CS 154 - Lab Projects

Marissa Anderson . Matt Livianu . Daniel Lowd . Eric Wu

Project 2: WallBot


Following up on our first project, FlameBot, we are adding a sonar sensor to the Handyboard and attempting to implement a right-wall-following algorithm. The goal of our project is to construct an autonomous robot out of Legos which can wall-follow using motors, sonar, and IR sensors connected to a Handyboard controller.


We have drafted an initial design outline.


The chassis for WallBot is significantly different than FlameBot. Since one of the major problems with FlameBot was a significant lack of accuracy in fine steering control, we have attempted to improve on our design. WallBot has one motor powering the two rear wheels, which are connected via a differential shell in an attempt to reduce slippage during turns. The front two wheels are controlled with a standard motor turning a rack and pinion assembly.

In retrospect, the differential shell for the rear wheels may have been unnecessary. The current design of the rack and pinion steering on the front wheels restricts turning to fairly wide arcs. We had hoped to have an extra position-controlled servo motor to accurately control steering, but we have a reasonable alternative using the standard motor to steer and a bump sensor which theoretically would be able to tell us if the front axle was currently pointed straight forward. In practice, this didn't work very accurately, so we have incorporated a rotation sensor instead, which in conjunction with the motor and some experimentation, simulates a position-controlled servo reasonably well.

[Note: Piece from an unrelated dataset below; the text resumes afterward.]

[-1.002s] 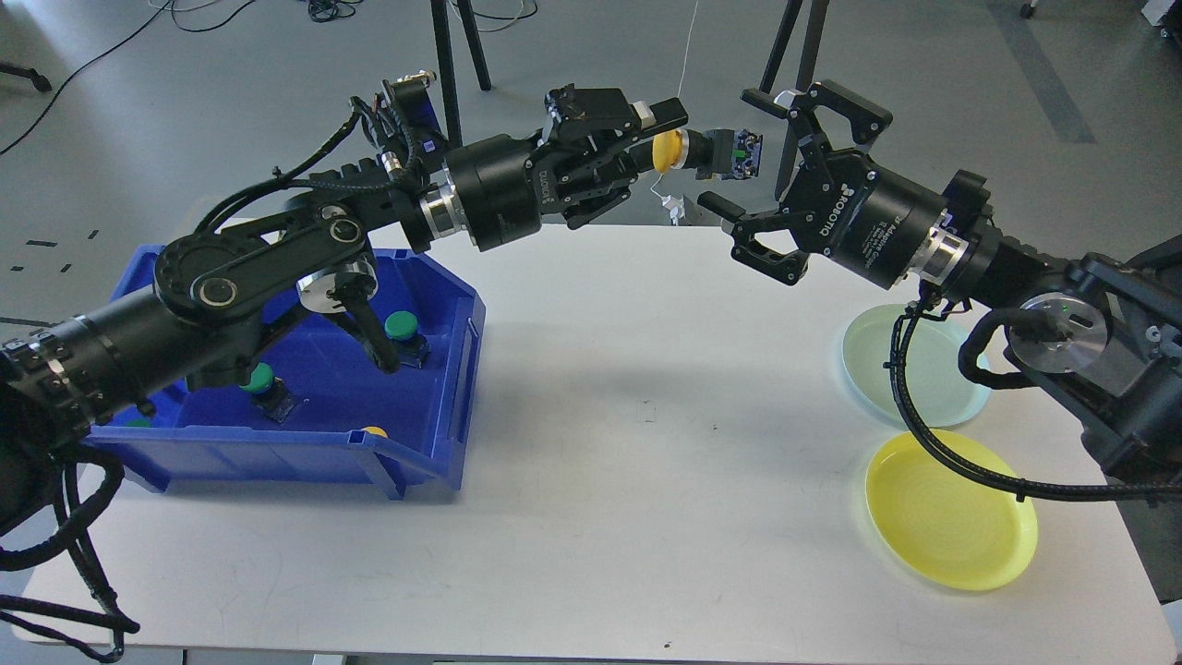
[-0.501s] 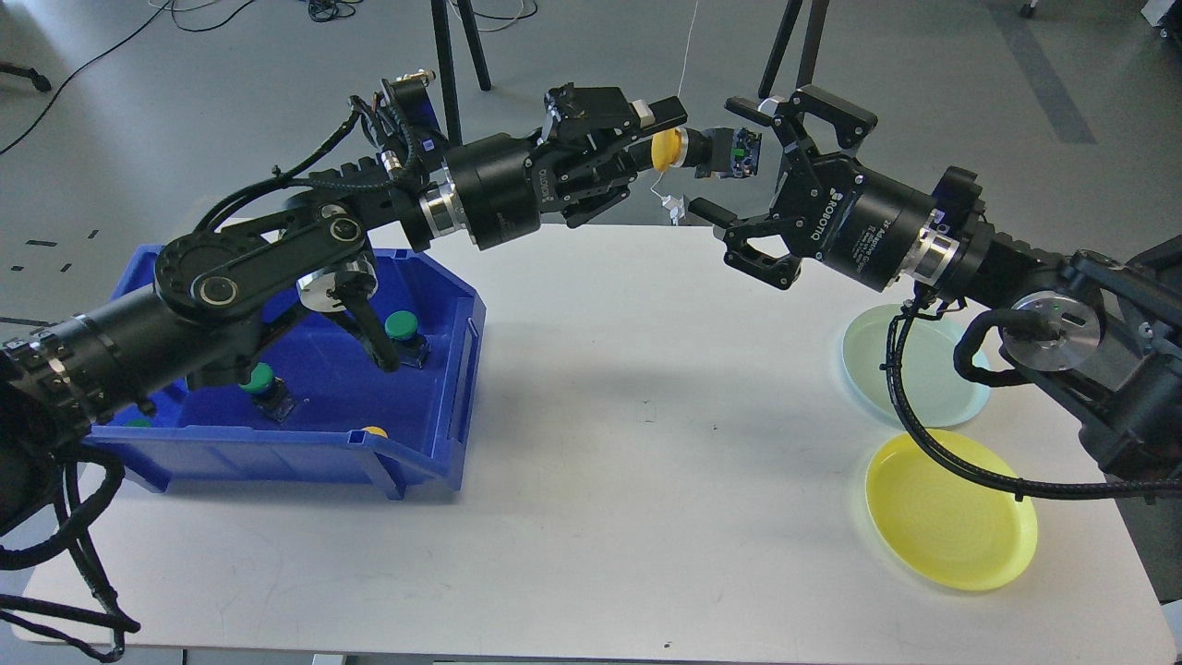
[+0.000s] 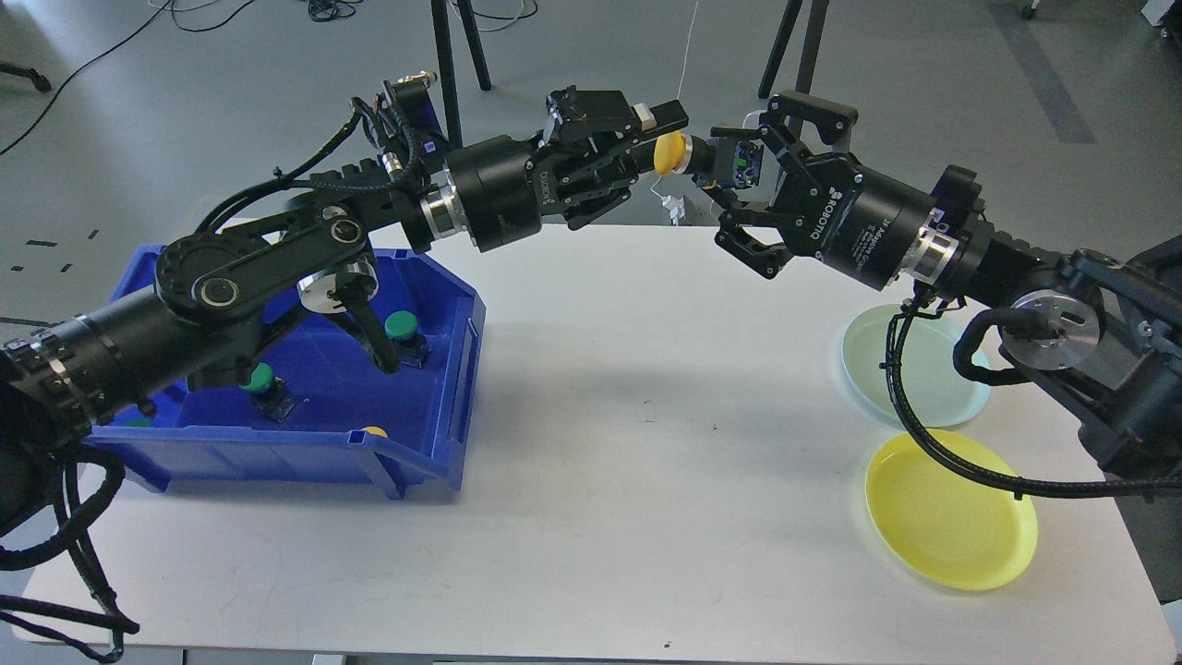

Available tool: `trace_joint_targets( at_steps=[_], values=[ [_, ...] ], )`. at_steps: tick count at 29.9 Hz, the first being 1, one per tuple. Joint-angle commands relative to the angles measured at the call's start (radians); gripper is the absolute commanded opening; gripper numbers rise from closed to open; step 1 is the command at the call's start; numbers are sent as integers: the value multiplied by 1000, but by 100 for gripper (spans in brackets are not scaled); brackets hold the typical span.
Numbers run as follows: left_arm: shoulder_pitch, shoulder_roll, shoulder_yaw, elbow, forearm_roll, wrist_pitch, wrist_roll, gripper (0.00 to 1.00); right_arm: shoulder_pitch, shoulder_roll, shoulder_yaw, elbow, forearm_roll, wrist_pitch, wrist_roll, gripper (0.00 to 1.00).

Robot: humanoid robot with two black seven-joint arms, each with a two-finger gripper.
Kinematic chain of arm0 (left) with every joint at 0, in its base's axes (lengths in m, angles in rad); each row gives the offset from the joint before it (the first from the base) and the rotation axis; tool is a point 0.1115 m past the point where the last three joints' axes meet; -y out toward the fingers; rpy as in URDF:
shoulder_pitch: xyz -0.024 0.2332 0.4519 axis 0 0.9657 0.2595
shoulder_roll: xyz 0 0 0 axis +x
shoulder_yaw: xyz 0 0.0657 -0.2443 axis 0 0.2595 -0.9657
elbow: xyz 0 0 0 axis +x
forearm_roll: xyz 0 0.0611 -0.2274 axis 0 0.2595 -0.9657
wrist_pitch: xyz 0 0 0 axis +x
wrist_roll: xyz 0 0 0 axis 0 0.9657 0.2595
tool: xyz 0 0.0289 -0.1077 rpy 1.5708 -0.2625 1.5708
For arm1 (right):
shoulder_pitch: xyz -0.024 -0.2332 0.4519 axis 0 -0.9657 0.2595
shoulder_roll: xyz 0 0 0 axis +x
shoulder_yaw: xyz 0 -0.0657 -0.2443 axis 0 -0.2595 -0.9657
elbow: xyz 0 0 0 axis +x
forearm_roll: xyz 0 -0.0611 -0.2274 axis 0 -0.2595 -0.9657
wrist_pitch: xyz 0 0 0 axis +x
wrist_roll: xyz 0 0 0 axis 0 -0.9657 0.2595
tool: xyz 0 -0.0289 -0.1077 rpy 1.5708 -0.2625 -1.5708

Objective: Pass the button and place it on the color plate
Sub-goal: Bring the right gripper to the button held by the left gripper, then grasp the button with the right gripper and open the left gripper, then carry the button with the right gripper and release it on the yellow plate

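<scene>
White table (image 3: 646,443), handover above: left gripper (image 3: 667,139) clamped on yellow button (image 3: 688,157), right gripper (image 3: 743,180) spread around its body; premature release risked dropping it.

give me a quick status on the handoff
Left claw shut on yellow button. Right claw open around its black body. Yellow plate bare, path clear.

Grey floor (image 3: 923,55) with cables (image 3: 194,14), black tripod legs (image 3: 457,55), white table (image 3: 646,462).

Light: bright, even, overhead | Shadows: soft on table (image 3: 646,517), under arms | Focus: sharp | Glare: faint at 12 o'clock
</scene>
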Motion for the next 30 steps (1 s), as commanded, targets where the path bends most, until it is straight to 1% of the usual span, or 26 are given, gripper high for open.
trace_joint_targets(
  at_steps=[1,2,4,6,7,10,14,19,22,26,30],
  values=[
    [0,0,0,-1,0,0,0,14,0,0,0,-2,0,0,0,9],
    [0,0,0,-1,0,0,0,17,0,0,0,-2,0,0,0,9],
    [0,0,0,-1,0,0,0,31,-1,0,-1,-4,0,0,0,8],
    [0,0,-4,-1,-3,0,0,62,-1,-2,-3,-4,-1,0,0,7],
    [2,0,-4,-1,-3,0,0,63,-4,-4,-3,-4,-1,0,0,7],
    [2,0,-6,-1,-3,0,0,71,-15,-10,3,-1,0,0,0,7],
    [2,1,-7,-1,-3,0,0,72,-35,-49,15,5,3,0,0,6],
    [2,1,-7,-1,-3,0,0,72,-107,-92,67,30,5,0,0,5],
    [2,1,-7,-1,-3,0,0,73,-182,-120,118,45,3,0,0,1],
    [2,1,-7,-1,-3,0,0,73,-283,-181,175,74,2,0,0,1],
    [3,1,-7,-1,-3,0,0,73,-459,-229,309,81,2,0,2,1]
  ],
)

We ran into a problem with the weight of the chassis bending the axles of the rear wheels, causing them to turn very slowly, held back by friction. The initial support structure for the rear wheels did not hold them in place very well and while it reduced the friction considerably, there were too many movable parts to eliminate friction (see first HallBot pictures below). The current design is much more stable and does not allow the axles to bend in the slightest. Woohoo!


The control program is broken up into two processes, since each process needs to sleep occasionally and run continuously the rest of the time. The moveServo() function continuously sweeps the sonar, takes readings, and sets global variables describing the current state of the world. The wallFollow() function then reads those variables and attempts to stay within a certain predefined distance from the walls. The code is available here.


The sonar sensor is mounted on a servo motor which allows it to move from side to side. The sonar sweeps through 5 regions of 30 degrees each, from straight ahead to 60 degrees backwards and right. In each region, it records the average distance for that region in an array. Originally we also attempted to use the minimum values for each region instead of the average. We found that a single erroneously low reading would then confuse WallBot for an entire cycle of the sonar, or at least several seconds. But by taking the minimum of the averages instead, WallBot can more accurately determine its current orientation with respect to the wall. WallBot used a PD control to manage its distance from the wall. The proportional term is based on the difference between the current distance from the wall and the desired distance and the derivative term is the difference between the previous average reading in a region and the current reading. We had some trouble calibrating the PD control gain variables. The total PD error is erratic because we only have one interfaced sonar to work with and the sonar turns rather slowly as compared to the movement of the robot. The PD control only affects side range errors and the front range is maintained separately.

We discovered that the long hallways of the Libra Complex resulted in erroneous sonar values from far walls. Essentially, the sonar detected echos from previous blips while in the same scanning region and this produced very close readings. We hacked a solution by changing "extremely close" sonar readings to very far sonar readings, essentially imitating what the sonar should have outputted in the first place.


The wallFollow() function simply reads the global variables set by moveServo and attempts to steer in the correct direction. Most of the logic is actually kept in the other function; however, since turning the wheels and correcting for overshoot from the motor takes time, the actual steering needs to be done in a separate process. We had many problems with the robot turning left, away from the wall, and moving away before the sonar could read the distance to the right wall and apply a correction. The solution was to slow the robot down and attempt to speed up the computation of sonar error values in order to speed up rotation of the servo motor.

For the rack-and-pinion steering, we ran into friciton problems. The system was designed so that the bump sensor would be depressed when the wheels pointed the robot straight. The piece which depressed the bump sensor was sandwiched between two pieces (ideally frictionless, but amazingly enough, frictionless LEGOs do not exist). We redesigned the steering system such that the actuator for the bump sensor was suspended rather than sandwiched, and steering accuracy improved tremendously.

Steering essentially works by turning towards the wall when the error value is too high and away from the wall when the error value is too low. The rotation sensor notifies the robot that it has reached a certain turning angle. When the wheels reach this angle, they then return to the center position. The wheels are programmed to always return to center because otherwise, the robot turns too much before the sonar has a chance to read the first regaions again and so the robot runs into the wall it is following instead of simply getting closer to it.

Other Time Consuming Issues

Things to avoid next time:

  • Wondering why the sonar does not function correctly before noticing the broken ground wire
  • Wondering why the digital bump sensor always reads one before noticing that the wires are touching
  • Pretending that we can solder by simply melting the solder with the iron and not actually heating the wires up. Why? Because it was faster.
  • HallBot with the sonar mounted to the front.